START THE DATA

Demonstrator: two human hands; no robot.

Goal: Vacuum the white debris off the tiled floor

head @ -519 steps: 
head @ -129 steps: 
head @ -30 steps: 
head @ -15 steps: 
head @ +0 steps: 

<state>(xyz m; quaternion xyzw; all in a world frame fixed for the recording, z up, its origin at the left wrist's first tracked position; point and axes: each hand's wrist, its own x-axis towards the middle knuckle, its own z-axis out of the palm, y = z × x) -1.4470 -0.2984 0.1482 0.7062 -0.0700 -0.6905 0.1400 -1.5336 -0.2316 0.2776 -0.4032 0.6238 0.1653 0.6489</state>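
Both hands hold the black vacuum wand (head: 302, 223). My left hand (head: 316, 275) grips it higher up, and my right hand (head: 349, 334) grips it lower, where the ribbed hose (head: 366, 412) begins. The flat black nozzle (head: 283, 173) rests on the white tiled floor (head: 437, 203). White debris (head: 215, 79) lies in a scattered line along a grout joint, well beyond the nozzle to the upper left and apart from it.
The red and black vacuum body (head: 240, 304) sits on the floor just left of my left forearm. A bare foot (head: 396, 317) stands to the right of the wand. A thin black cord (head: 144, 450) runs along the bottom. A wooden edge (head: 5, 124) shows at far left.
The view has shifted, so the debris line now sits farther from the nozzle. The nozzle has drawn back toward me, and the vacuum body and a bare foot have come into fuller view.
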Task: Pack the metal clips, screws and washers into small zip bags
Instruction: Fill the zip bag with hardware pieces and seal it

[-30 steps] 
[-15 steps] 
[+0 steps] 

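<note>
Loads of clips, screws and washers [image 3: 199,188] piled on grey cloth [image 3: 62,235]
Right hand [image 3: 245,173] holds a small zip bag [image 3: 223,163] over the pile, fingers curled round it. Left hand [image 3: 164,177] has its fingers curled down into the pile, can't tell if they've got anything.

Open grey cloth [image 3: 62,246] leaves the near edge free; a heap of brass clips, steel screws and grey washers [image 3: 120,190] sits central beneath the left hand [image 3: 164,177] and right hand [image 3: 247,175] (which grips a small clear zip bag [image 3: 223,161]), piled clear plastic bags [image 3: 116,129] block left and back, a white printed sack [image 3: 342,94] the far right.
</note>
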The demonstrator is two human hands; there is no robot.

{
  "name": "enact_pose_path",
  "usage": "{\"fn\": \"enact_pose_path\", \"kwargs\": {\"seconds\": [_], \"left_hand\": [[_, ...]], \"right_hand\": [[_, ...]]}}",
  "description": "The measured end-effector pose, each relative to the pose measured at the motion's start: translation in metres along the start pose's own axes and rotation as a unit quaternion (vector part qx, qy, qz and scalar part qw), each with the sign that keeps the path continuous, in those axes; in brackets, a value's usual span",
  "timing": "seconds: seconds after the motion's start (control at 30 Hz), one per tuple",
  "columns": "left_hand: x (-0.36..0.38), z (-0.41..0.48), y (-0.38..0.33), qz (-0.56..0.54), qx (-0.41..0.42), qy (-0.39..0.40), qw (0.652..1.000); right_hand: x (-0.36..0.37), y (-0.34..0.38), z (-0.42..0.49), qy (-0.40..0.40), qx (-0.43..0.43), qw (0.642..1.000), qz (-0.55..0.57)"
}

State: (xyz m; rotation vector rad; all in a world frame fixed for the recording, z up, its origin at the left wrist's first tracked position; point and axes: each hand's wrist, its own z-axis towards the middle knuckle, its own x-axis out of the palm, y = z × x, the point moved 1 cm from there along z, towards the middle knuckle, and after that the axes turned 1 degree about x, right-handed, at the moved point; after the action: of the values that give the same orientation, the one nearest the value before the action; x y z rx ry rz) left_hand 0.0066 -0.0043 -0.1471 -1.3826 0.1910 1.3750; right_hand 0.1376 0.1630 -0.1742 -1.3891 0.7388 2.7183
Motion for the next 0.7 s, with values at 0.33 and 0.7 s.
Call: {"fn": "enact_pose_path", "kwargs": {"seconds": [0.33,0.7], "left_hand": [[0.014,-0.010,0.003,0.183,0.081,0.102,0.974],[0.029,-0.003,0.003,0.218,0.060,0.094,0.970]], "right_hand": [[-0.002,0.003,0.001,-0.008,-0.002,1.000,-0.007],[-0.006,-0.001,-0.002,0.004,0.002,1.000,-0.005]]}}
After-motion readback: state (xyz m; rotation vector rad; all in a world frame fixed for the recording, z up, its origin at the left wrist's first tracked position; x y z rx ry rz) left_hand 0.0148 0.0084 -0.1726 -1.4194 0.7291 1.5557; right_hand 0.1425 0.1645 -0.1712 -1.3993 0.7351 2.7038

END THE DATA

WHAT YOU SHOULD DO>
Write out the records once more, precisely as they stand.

RESPONSE>
Demonstrator: two human hands; no robot.

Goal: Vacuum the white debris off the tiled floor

head @ -519 steps: 
head @ -129 steps: 
head @ -30 steps: 
head @ -15 steps: 
head @ +0 steps: 

<state>(xyz m; quaternion xyzw; all in a world frame fixed for the recording, z up, its origin at the left wrist's first tracked position; point and axes: each hand's wrist, its own x-axis towards the middle knuckle, its own z-axis out of the palm, y = z × x) -1.4470 -0.2984 0.1482 0.7062 -0.0700 -0.6905 0.1400 -1.5336 -0.2316 0.2776 -0.4032 0.6238 0.1653 0.6489</state>
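Both hands hold the black vacuum wand (head: 302, 223). My left hand (head: 316, 275) grips it higher up, and my right hand (head: 349, 334) grips it lower, where the ribbed hose (head: 366, 412) begins. The flat black nozzle (head: 283, 173) rests on the white tiled floor (head: 437, 203). White debris (head: 215, 79) lies in a scattered line along a grout joint, well beyond the nozzle to the upper left and apart from it.
The red and black vacuum body (head: 240, 304) sits on the floor just left of my left forearm. A bare foot (head: 396, 317) stands to the right of the wand. A thin black cord (head: 144, 450) runs along the bottom. A wooden edge (head: 5, 124) shows at far left.
The view has shifted, so the debris line now sits farther from the nozzle. The nozzle has drawn back toward me, and the vacuum body and a bare foot have come into fuller view.
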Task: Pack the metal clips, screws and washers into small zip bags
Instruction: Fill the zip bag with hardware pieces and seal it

[-30 steps] 
[-15 steps] 
[+0 steps] 

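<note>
Loads of clips, screws and washers [image 3: 199,188] piled on grey cloth [image 3: 62,235]
Right hand [image 3: 245,173] holds a small zip bag [image 3: 223,163] over the pile, fingers curled round it. Left hand [image 3: 164,177] has its fingers curled down into the pile, can't tell if they've got anything.

Open grey cloth [image 3: 62,246] leaves the near edge free; a heap of brass clips, steel screws and grey washers [image 3: 120,190] sits central beneath the left hand [image 3: 164,177] and right hand [image 3: 247,175] (which grips a small clear zip bag [image 3: 223,161]), piled clear plastic bags [image 3: 116,129] block left and back, a white printed sack [image 3: 342,94] the far right.
</note>
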The demonstrator is two human hands; there is no robot.

{
  "name": "enact_pose_path",
  "usage": "{\"fn\": \"enact_pose_path\", \"kwargs\": {\"seconds\": [_], \"left_hand\": [[_, ...]], \"right_hand\": [[_, ...]]}}",
  "description": "The measured end-effector pose, each relative to the pose measured at the motion's start: translation in metres along the start pose's own axes and rotation as a unit quaternion (vector part qx, qy, qz and scalar part qw), each with the sign that keeps the path continuous, in those axes; in brackets, a value's usual span",
  "timing": "seconds: seconds after the motion's start (control at 30 Hz), one per tuple",
  "columns": "left_hand: x (-0.36..0.38), z (-0.41..0.48), y (-0.38..0.33), qz (-0.56..0.54), qx (-0.41..0.42), qy (-0.39..0.40), qw (0.652..1.000); right_hand: x (-0.36..0.37), y (-0.34..0.38), z (-0.42..0.49), qy (-0.40..0.40), qx (-0.43..0.43), qw (0.642..1.000), qz (-0.55..0.57)"
}

State: (xyz m; rotation vector rad; all in a world frame fixed for the recording, z up, its origin at the left wrist's first tracked position; point and axes: each hand's wrist, its own z-axis towards the middle knuckle, its own x-axis out of the palm, y = z × x, the point moved 1 cm from there along z, towards the middle knuckle, and after that the axes turned 1 degree about x, right-handed, at the moved point; after the action: of the values that give the same orientation, the one nearest the value before the action; x y z rx ry rz) left_hand 0.0066 -0.0043 -0.1471 -1.3826 0.1910 1.3750; right_hand 0.1376 0.1630 -0.1742 -1.3891 0.7388 2.7183
Motion for the next 0.7 s, with values at 0.33 and 0.7 s.
Call: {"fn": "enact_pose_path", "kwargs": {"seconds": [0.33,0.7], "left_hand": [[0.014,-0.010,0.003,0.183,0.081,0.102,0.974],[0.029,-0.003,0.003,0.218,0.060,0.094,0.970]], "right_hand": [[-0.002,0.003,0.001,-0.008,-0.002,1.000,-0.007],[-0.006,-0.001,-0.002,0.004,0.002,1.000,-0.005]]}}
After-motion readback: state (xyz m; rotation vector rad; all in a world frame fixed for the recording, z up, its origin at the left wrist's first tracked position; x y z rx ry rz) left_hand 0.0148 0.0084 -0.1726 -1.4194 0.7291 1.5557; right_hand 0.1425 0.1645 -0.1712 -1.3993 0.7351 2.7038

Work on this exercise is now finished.